> **Aim of the exercise**:
The expected answer is the set of lines in the data below between the line holding "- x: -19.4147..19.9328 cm" and the line holding "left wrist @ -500", inclusive, written out exactly.

> **Data excerpt**:
• • • •

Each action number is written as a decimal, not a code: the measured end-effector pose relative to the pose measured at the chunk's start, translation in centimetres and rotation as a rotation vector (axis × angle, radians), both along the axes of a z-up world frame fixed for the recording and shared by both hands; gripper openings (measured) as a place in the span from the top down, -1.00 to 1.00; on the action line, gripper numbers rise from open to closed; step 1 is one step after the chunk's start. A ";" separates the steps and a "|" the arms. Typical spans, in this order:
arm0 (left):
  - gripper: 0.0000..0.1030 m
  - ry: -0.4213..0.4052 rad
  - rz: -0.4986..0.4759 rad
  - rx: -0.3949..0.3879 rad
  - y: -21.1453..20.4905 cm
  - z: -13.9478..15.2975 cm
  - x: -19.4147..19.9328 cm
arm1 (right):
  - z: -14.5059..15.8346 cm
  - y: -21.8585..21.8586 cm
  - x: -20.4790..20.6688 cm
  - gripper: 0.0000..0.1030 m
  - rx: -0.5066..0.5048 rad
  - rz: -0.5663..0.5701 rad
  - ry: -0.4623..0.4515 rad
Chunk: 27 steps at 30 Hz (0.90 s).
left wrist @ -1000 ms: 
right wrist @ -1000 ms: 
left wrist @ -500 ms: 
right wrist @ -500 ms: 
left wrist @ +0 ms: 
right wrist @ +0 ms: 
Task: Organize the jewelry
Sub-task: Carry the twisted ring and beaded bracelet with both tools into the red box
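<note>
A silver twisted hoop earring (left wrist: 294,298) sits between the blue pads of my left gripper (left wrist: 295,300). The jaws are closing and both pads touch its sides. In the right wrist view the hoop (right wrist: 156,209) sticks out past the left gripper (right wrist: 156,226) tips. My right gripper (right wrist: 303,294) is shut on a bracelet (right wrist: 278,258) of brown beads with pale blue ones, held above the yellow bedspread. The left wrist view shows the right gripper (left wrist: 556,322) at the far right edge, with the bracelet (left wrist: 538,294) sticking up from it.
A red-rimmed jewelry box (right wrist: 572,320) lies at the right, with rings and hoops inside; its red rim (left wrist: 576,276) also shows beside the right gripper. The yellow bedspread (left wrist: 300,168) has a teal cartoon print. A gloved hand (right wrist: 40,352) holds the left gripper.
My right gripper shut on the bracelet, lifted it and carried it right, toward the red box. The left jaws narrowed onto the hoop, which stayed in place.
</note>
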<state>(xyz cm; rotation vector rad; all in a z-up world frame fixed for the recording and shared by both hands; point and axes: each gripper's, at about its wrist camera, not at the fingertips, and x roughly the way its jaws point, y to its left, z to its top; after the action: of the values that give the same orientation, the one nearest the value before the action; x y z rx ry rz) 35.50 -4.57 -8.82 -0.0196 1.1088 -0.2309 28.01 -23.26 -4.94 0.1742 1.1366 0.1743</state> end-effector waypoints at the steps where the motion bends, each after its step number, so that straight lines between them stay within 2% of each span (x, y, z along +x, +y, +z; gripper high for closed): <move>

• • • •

> **Written answer**:
  - x: -19.4147..19.9328 cm
arm1 (right):
  - z: -14.5059..15.8346 cm
  - y: -21.8585..21.8586 cm
  - x: -20.4790..20.6688 cm
  - gripper: 0.0000..0.1030 m
  - rx: -0.5066..0.5048 rad
  - rz: -0.5663..0.5701 rad
  - ry: -0.4623..0.4515 rad
Chunk: 27 steps at 30 Hz (0.90 s).
left wrist @ -1000 ms: 
right wrist @ -1000 ms: 
left wrist @ -500 ms: 

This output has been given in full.